Required work
Return the following from the records below: each line, word for word, starting with the line that contains "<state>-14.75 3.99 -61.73" and going on through the line that contains "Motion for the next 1", with nothing outside that range.

Supplied records
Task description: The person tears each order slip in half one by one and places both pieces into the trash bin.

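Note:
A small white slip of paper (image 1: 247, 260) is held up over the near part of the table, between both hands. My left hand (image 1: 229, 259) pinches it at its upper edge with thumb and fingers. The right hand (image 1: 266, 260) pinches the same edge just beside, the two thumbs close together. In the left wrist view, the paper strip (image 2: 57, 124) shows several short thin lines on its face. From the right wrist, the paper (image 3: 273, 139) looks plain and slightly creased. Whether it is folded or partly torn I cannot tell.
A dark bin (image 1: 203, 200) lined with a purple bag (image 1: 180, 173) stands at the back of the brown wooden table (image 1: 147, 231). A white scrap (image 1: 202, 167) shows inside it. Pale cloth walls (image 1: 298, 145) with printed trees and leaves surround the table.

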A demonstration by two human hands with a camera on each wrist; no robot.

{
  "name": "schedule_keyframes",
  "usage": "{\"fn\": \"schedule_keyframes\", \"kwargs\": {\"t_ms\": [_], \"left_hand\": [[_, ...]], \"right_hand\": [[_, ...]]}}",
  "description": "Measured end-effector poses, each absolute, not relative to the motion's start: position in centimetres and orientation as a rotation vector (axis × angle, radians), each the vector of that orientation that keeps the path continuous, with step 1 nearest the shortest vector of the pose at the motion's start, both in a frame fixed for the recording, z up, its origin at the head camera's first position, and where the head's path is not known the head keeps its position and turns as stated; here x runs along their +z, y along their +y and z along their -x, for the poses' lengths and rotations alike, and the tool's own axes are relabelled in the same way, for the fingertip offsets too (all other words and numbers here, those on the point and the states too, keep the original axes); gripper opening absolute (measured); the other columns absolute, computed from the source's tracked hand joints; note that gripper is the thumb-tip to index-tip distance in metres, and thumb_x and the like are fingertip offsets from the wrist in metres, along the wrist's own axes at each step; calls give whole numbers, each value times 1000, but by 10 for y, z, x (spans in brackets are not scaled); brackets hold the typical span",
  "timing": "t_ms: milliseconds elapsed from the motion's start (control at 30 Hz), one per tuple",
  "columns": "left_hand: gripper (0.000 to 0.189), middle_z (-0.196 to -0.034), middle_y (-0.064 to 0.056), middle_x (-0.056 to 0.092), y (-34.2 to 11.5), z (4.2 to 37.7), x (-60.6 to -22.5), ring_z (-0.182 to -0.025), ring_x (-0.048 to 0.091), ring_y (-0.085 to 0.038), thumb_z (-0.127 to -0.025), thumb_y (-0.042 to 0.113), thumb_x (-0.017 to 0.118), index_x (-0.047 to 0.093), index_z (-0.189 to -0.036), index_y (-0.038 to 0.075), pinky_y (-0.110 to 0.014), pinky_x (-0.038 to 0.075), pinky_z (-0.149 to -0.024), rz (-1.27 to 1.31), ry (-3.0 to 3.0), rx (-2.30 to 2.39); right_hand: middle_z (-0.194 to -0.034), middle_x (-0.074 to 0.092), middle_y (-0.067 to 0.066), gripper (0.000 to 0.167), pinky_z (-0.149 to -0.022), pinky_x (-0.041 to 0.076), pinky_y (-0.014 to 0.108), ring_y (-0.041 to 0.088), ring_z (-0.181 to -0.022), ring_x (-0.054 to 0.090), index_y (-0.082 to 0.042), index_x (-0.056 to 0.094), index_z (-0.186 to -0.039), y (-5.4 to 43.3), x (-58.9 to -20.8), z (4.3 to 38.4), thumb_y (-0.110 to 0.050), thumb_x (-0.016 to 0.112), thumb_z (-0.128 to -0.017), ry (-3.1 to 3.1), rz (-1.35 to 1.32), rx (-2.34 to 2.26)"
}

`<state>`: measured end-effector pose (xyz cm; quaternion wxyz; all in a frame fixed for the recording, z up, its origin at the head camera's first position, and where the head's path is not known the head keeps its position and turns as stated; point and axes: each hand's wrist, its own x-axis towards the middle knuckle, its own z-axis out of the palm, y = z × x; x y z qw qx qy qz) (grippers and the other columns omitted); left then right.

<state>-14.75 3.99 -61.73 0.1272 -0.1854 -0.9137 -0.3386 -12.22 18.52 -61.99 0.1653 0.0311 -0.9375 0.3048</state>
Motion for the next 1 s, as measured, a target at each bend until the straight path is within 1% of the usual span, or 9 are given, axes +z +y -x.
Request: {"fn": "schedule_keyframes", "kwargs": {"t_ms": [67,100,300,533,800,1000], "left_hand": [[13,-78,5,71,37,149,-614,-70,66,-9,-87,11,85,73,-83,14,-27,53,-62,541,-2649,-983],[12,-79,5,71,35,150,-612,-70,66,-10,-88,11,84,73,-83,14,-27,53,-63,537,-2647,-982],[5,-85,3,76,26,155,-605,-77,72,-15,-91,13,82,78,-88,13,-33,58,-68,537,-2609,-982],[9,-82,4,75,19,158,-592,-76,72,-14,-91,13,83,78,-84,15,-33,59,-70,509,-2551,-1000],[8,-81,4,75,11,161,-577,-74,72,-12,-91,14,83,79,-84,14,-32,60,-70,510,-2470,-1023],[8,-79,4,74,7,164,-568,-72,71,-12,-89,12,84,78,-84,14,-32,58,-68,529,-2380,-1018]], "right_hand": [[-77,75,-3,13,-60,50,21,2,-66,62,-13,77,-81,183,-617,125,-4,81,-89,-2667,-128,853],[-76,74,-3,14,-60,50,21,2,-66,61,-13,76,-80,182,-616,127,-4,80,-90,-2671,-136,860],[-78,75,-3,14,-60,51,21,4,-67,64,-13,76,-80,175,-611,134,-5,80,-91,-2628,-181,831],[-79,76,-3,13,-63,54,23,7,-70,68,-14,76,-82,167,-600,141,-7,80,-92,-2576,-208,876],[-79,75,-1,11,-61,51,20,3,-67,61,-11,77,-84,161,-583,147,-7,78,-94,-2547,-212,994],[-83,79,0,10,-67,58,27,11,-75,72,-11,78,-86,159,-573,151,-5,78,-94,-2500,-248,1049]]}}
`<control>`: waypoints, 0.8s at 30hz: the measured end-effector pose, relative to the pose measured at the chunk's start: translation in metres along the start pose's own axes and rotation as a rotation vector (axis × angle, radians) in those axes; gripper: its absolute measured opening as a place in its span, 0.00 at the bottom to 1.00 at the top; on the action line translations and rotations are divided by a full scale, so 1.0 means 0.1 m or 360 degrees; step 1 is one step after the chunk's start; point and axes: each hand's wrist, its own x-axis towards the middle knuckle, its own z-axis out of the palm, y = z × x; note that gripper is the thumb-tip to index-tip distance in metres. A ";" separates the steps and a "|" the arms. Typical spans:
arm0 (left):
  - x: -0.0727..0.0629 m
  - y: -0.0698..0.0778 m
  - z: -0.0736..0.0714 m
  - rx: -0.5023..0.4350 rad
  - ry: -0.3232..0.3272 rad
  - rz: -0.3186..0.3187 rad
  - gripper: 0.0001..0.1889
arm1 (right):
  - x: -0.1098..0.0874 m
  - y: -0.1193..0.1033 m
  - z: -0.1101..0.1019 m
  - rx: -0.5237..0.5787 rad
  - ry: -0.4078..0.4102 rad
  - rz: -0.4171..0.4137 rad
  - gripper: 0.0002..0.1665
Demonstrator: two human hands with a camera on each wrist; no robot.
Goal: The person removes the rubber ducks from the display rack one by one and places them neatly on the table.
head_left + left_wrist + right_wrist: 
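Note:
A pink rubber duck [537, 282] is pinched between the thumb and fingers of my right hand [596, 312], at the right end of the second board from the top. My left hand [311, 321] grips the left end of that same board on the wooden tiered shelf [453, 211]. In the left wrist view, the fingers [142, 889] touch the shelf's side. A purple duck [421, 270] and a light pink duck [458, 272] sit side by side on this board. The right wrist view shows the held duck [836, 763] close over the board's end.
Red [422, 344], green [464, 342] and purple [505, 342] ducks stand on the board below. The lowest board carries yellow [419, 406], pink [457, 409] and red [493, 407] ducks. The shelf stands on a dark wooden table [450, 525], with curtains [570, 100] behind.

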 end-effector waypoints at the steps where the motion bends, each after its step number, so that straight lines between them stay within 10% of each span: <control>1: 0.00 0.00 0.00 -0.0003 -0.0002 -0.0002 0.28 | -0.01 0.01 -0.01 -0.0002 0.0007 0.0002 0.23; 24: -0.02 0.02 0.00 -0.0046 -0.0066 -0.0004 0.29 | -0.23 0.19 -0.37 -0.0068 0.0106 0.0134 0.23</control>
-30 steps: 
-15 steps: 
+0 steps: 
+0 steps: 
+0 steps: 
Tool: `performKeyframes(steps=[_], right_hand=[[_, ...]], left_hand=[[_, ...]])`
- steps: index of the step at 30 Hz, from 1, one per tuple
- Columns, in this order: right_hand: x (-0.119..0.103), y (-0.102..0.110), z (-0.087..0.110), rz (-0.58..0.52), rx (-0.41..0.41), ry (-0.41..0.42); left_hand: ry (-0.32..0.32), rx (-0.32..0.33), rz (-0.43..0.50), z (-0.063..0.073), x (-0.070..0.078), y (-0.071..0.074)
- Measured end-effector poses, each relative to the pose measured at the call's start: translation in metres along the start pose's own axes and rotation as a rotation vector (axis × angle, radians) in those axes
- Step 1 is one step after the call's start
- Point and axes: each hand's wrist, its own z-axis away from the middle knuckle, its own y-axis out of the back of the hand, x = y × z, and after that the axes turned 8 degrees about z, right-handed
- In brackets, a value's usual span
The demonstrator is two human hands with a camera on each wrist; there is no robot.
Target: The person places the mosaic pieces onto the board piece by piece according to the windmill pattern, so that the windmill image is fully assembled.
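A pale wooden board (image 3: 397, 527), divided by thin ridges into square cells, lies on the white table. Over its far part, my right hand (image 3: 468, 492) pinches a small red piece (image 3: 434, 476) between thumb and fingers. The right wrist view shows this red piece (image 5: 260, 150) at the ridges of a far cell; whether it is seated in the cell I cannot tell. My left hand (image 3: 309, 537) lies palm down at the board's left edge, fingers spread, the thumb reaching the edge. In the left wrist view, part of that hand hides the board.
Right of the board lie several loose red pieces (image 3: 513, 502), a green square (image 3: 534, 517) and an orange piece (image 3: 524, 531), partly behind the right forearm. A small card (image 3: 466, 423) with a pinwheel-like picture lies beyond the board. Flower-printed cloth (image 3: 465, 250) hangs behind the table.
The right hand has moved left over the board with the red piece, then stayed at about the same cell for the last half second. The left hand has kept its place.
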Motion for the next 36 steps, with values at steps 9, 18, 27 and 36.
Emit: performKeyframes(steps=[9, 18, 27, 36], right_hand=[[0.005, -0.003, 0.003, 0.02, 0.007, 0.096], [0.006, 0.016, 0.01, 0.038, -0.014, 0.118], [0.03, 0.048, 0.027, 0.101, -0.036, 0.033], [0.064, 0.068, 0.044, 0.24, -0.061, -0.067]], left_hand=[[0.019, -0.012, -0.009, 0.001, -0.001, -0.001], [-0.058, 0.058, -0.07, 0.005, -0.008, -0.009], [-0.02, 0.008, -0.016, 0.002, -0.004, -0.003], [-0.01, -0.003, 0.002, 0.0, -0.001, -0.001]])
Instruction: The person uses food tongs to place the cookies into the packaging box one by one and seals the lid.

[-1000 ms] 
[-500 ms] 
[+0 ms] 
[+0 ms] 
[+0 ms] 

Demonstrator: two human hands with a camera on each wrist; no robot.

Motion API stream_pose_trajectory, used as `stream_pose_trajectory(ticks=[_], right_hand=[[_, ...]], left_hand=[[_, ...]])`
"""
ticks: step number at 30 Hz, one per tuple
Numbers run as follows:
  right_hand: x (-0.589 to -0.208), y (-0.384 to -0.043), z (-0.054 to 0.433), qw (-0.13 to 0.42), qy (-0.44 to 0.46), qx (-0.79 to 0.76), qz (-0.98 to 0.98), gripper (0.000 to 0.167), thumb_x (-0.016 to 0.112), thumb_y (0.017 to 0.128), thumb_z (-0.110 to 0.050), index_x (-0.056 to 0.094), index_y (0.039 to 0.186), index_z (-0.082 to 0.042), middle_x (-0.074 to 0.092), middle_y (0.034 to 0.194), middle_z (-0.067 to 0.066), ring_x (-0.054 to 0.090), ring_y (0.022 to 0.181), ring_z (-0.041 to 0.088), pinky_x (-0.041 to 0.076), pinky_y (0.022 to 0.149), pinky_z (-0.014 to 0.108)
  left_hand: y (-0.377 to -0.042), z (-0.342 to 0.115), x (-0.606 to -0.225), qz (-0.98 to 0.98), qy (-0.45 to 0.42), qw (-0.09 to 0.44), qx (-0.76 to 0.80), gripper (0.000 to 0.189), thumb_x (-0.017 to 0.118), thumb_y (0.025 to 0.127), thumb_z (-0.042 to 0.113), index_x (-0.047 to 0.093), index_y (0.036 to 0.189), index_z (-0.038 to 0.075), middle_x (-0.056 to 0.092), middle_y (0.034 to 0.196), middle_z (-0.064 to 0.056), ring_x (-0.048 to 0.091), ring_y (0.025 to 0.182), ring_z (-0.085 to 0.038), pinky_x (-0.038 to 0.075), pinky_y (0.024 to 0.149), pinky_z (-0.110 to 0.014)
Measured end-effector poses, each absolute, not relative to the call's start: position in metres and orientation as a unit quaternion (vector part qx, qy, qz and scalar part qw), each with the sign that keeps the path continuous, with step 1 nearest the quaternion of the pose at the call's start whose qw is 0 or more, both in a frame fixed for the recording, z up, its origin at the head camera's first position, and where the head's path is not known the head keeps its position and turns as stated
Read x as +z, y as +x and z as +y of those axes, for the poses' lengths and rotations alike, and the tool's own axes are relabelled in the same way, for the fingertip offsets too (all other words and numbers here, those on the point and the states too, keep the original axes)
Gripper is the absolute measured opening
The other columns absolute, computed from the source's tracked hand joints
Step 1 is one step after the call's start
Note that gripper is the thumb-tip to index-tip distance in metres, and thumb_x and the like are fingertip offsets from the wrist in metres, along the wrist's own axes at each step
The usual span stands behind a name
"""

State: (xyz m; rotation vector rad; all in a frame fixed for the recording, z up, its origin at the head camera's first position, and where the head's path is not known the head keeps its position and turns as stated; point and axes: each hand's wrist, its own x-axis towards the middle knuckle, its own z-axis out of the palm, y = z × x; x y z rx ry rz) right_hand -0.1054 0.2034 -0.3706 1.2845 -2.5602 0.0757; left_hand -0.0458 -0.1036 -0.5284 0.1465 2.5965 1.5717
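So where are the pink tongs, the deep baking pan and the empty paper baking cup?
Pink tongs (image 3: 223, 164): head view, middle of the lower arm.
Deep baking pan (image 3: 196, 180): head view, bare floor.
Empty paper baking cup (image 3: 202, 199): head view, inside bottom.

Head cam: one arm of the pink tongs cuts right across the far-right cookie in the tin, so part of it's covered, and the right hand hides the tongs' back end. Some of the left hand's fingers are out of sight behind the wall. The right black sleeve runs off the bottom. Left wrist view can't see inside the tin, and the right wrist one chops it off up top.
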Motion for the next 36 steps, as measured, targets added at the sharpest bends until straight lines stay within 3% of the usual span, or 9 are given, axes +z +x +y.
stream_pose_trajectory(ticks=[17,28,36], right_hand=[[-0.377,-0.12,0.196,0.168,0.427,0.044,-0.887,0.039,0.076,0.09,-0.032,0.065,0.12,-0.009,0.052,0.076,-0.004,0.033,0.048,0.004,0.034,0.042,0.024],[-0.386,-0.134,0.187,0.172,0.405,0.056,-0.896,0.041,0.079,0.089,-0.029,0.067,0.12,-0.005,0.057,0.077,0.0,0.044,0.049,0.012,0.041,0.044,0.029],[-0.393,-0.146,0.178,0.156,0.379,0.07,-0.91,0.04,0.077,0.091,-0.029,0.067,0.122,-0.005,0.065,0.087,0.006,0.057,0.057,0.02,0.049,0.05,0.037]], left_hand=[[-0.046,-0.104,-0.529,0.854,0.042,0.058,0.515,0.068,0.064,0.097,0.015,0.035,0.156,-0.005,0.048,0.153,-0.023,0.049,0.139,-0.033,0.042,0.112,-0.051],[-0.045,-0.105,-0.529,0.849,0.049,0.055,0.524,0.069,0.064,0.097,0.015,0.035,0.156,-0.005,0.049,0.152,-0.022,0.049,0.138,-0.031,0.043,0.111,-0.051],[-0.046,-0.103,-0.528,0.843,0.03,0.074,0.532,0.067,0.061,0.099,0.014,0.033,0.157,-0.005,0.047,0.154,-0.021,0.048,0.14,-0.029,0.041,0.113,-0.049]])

Solution to this task
<state>-14.75 3.99 -61.73 0.1272 -0.1854 -0.9137 -0.3386 -12.22 18.52 -61.99 0.1653 0.0311 -0.9375 0.3048</state>
Motion for the next 1 s, as measured, a target at each bend until the straight path is within 1% of the usual span, or 9 are given, axes +z +y -x.

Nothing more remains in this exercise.